Aku menghela napas. Jadi ini keputusannya? Berdiam diri dan menikmati uang? Sungguh aku kecewa. Tidak kusangka dia akan menolak membantuku. Tidak kusagka dia akan mengabaikanku. Kukira semua akan berjalan lancar.

"Hei Bette! Sejak tadi kau diam saja," seru Jiahou.

"Eh.. itu karena aku tidak ingin mengganggu kalian bicara. Karena aku tahu pertemuan ini sangat penting bagi kami," balasnya.

Aku baru menyadarinya bahwa dia sejak tadi hanya diam. Alasannya sangat benar dan tidak bisa disalahkan. Tapi tidak apalah. Lagi pula mau membantu apa dia?

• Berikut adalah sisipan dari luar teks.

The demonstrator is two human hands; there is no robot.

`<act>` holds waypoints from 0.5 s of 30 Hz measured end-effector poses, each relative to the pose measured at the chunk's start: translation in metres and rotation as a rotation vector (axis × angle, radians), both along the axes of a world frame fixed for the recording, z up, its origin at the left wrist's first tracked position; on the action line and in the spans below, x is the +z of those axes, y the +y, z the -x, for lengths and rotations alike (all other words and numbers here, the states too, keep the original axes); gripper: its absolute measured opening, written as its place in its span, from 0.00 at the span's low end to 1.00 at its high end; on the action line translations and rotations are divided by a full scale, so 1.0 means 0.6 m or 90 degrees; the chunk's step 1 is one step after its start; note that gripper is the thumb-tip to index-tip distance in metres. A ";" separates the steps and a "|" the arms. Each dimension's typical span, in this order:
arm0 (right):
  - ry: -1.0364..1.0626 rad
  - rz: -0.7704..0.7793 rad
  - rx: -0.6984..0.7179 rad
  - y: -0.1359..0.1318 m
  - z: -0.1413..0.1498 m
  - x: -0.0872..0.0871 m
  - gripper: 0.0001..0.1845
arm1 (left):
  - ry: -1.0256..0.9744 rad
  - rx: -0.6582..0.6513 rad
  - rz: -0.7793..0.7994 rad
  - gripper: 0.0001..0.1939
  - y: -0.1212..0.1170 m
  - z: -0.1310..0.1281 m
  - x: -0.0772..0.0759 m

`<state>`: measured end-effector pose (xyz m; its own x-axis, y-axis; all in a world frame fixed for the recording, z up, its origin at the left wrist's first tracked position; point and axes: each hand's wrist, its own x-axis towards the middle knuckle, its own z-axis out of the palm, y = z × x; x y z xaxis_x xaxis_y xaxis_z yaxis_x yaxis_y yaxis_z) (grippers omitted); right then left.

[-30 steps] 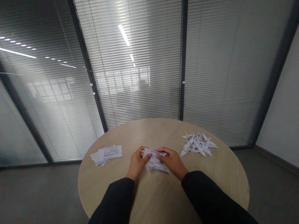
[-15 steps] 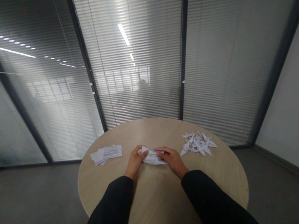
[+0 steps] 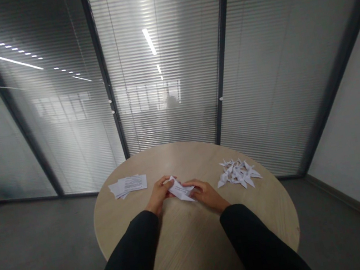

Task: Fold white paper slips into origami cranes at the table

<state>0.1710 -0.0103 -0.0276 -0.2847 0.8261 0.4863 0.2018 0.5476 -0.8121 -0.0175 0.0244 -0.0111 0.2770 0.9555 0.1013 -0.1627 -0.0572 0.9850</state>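
A piece of folded white paper (image 3: 181, 191) with printed text is held between my two hands, close above the middle of the table. My left hand (image 3: 159, 193) grips its left end, thumb on top and the other fingers partly hidden behind. At the right end, my right hand (image 3: 206, 193) pinches the paper with its thumb and fingers. The paper is tilted, its lower right corner drawn to a point. Which creases are being pressed I cannot tell.
The round wooden table (image 3: 198, 247) carries a small stack of printed paper sheets (image 3: 133, 184) at the left. On the right lies a heap of folded paper cranes (image 3: 239, 173). Behind the table stands a glass partition with blinds (image 3: 171, 122).
The folded paper has turned and tilted between my hands, and its outline is now more pointed. My right hand's fingers have shifted along its edge. The stack and heap stay put.
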 end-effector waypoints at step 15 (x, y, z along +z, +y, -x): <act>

Semua sudah kusampaikan dan hasilnya nihil.

"Jadi ini keputusanmu?" tanyaku.

"Ya ini keputusanku. Aku mungkin akan membantu sedikit tapi aku tidak bisa membantu langsung. Ini terlalu berbahaya. Karena rencanamu kurang kepastian. Lagi pula kau bagaimana kau coba menjatuhkan negara dengan salah satu kekuatan militer terkuat?" katanya.

"Huft baiklah.. Bette ayo kita pulang. Jiahou sudah kukuh tidak ingin membantu kita," kataku. Kami berdua bangkit berdiri.

"Tapi kau tidak akan membocorkan informasi ini kan?" tanya ku.

"Tentu saja tidak akan. Aku tahu apa yang akan kau lakukan jika aku mengganggu mu," ujarnya.Setelah beberapa kalimat basa-basi aku dan Bette pamit pergi.

Namun, sebelum kami membuka pintu sebuah suara dentuman besar terdengar.